ASSIGNMENT:
Could you output only the lines from the one containing "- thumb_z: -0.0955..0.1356" through the last line of the data, both included?

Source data
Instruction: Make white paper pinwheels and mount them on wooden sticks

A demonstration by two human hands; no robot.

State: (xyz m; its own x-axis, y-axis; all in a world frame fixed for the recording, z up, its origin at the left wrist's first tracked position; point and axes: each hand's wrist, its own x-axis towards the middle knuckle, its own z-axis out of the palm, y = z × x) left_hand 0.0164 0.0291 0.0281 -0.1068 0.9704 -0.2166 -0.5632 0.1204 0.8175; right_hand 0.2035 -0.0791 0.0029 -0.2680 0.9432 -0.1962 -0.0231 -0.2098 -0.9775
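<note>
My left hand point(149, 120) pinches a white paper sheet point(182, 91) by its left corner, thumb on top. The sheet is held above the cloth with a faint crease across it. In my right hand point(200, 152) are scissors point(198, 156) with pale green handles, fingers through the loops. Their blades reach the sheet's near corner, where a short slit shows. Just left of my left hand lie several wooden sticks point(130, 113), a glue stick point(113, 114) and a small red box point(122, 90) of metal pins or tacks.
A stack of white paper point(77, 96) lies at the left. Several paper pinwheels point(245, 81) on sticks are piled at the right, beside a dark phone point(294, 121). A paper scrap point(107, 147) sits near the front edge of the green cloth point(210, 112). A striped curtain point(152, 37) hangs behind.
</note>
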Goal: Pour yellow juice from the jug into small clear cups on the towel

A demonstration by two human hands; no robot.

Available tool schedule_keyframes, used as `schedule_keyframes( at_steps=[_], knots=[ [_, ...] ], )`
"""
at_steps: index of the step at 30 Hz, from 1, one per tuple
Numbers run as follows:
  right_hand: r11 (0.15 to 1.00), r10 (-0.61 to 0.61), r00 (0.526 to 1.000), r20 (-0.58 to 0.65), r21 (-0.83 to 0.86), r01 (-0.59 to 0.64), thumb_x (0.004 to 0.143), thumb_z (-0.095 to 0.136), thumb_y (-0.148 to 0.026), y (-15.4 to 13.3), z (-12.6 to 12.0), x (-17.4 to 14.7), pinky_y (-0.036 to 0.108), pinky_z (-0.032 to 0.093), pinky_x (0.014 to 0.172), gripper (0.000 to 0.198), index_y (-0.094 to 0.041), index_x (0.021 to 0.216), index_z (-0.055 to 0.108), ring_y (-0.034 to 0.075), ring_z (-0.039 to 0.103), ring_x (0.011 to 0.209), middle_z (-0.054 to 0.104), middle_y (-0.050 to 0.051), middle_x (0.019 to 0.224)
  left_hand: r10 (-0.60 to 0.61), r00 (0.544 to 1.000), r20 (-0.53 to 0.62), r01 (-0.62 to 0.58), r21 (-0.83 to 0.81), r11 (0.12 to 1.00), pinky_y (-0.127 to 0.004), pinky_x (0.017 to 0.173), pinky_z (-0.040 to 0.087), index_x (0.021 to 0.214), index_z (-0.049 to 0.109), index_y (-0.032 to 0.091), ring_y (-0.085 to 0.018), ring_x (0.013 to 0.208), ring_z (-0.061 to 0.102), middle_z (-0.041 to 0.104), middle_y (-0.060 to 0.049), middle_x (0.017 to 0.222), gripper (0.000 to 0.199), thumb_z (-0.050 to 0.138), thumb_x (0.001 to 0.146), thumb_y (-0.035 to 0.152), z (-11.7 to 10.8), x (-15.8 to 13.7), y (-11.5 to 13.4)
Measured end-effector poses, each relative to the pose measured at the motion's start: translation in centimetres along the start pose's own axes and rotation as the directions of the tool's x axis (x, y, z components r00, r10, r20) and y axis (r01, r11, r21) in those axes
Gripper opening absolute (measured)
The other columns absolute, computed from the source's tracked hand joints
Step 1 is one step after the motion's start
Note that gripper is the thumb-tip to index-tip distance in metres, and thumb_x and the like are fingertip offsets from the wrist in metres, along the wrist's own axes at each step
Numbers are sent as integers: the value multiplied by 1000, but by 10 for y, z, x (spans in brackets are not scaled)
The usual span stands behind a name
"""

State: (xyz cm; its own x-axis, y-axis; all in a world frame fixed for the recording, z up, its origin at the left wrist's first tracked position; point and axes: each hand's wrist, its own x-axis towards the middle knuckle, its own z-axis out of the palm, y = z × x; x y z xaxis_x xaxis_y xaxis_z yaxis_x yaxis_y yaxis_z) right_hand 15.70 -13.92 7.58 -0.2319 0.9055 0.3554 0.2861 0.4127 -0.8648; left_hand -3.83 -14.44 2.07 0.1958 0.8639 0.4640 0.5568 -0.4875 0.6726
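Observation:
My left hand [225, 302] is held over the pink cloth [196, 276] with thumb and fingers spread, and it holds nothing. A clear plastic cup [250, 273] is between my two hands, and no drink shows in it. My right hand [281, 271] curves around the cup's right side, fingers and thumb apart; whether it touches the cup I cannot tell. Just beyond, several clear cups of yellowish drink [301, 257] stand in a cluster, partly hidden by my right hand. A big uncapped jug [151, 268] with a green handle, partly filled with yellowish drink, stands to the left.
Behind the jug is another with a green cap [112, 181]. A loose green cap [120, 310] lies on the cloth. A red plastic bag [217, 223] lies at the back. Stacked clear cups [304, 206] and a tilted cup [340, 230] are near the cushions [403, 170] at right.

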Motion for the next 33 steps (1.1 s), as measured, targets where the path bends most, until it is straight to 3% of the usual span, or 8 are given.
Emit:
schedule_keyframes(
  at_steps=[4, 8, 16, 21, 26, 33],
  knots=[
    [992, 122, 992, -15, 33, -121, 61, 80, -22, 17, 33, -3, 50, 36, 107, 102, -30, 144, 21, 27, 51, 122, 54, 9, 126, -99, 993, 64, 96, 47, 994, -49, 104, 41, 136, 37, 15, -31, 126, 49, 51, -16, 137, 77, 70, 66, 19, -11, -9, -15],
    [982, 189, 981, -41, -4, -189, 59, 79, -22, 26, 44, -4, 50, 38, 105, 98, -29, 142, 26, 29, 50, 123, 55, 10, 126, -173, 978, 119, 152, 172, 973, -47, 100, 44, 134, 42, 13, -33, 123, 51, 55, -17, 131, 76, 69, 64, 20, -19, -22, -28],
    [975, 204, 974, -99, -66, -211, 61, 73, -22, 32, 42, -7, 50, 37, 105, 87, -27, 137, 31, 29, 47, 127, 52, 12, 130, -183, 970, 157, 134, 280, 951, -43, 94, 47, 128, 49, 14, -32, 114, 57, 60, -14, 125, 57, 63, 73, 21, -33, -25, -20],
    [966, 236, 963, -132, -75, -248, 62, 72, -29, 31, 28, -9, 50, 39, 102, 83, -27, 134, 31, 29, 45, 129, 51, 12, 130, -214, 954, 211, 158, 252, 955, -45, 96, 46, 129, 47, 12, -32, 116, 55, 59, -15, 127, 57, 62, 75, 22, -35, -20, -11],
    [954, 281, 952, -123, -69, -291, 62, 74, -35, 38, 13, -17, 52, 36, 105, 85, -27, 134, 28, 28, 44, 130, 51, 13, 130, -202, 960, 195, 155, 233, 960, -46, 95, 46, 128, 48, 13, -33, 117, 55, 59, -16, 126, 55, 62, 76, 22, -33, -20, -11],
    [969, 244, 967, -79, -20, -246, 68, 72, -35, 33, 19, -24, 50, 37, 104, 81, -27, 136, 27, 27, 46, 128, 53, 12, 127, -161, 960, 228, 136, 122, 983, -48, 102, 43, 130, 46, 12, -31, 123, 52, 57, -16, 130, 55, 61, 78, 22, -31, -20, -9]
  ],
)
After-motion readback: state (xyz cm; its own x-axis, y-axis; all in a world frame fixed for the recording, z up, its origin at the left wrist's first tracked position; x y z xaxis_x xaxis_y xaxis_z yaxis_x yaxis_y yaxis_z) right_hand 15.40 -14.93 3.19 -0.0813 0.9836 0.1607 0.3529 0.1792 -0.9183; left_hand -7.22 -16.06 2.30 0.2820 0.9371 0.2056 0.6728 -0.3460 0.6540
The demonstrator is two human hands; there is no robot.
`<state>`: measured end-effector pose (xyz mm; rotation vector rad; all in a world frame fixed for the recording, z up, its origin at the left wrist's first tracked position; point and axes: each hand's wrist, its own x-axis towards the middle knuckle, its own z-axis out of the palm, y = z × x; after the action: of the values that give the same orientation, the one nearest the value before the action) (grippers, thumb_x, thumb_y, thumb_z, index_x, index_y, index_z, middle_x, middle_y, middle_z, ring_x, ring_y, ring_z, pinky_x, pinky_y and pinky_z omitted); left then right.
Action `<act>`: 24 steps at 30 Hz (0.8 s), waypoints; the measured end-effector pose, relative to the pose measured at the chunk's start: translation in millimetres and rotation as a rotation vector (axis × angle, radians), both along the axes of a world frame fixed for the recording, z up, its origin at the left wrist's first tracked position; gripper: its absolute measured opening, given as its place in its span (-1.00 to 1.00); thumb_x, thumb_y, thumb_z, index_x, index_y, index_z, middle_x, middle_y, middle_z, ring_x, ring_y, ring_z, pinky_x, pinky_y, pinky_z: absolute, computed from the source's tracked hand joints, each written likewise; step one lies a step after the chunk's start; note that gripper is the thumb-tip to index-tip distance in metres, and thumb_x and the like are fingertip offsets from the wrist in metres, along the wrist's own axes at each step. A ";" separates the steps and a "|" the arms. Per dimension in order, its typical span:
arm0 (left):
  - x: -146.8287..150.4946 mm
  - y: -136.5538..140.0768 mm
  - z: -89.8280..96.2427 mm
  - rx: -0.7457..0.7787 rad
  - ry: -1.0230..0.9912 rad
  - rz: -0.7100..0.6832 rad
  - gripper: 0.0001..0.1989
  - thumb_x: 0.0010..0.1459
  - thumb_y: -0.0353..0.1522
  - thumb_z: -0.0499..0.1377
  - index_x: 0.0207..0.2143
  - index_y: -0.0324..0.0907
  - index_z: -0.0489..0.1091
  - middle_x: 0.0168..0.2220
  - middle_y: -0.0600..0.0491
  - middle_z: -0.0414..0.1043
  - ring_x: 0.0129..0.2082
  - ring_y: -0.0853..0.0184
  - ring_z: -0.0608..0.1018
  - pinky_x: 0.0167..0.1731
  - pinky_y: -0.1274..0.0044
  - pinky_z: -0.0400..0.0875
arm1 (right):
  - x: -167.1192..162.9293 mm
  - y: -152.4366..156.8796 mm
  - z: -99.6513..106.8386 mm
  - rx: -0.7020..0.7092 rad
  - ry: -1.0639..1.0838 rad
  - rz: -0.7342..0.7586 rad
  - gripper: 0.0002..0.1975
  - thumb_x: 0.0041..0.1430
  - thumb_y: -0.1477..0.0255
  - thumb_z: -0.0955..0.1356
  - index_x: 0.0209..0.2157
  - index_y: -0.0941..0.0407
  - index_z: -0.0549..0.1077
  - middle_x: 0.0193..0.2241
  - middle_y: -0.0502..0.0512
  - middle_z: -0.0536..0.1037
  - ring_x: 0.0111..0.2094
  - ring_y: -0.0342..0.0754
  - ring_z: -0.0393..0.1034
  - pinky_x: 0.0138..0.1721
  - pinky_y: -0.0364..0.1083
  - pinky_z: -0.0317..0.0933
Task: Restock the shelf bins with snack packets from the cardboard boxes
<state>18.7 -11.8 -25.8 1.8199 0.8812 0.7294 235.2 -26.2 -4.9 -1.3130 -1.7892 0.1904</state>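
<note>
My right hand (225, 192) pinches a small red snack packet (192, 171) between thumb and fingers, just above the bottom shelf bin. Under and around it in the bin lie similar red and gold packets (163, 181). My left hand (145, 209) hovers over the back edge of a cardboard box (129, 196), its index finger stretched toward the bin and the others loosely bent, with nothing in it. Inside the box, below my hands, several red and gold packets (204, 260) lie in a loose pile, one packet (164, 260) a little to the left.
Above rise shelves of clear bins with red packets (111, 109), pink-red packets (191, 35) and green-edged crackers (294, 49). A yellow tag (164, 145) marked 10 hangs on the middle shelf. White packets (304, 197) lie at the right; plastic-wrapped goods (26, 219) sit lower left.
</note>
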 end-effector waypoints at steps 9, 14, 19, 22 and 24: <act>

EXERCISE RESULT:
  - thumb_z: -0.0955..0.1356
  - index_x: 0.0209..0.2157
  - index_y: -0.0941..0.0407
  - index_z: -0.0549..0.1077
  - middle_x: 0.0193..0.2241
  - middle_y: -0.0502..0.0512
  - middle_z: -0.0536..0.1037
  - ring_x: 0.0111..0.2094
  - ring_y: -0.0342..0.0754
  - ring_z: -0.0393..0.1034
  - pinky_x: 0.0138..0.1721
  - pinky_y: -0.0364..0.1083
  - pinky_z: -0.0317..0.0933
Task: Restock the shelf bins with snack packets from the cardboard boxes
<state>18.7 -11.8 -25.8 1.8199 0.8812 0.7294 235.2 -26.2 -4.9 -1.3130 -1.7892 0.1904</state>
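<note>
My right hand (225, 192) pinches a small red snack packet (192, 171) between thumb and fingers, just above the bottom shelf bin. Under and around it in the bin lie similar red and gold packets (163, 181). My left hand (145, 209) hovers over the back edge of a cardboard box (129, 196), its index finger stretched toward the bin and the others loosely bent, with nothing in it. Inside the box, below my hands, several red and gold packets (204, 260) lie in a loose pile, one packet (164, 260) a little to the left.
Above rise shelves of clear bins with red packets (111, 109), pink-red packets (191, 35) and green-edged crackers (294, 49). A yellow tag (164, 145) marked 10 hangs on the middle shelf. White packets (304, 197) lie at the right; plastic-wrapped goods (26, 219) sit lower left.
</note>
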 end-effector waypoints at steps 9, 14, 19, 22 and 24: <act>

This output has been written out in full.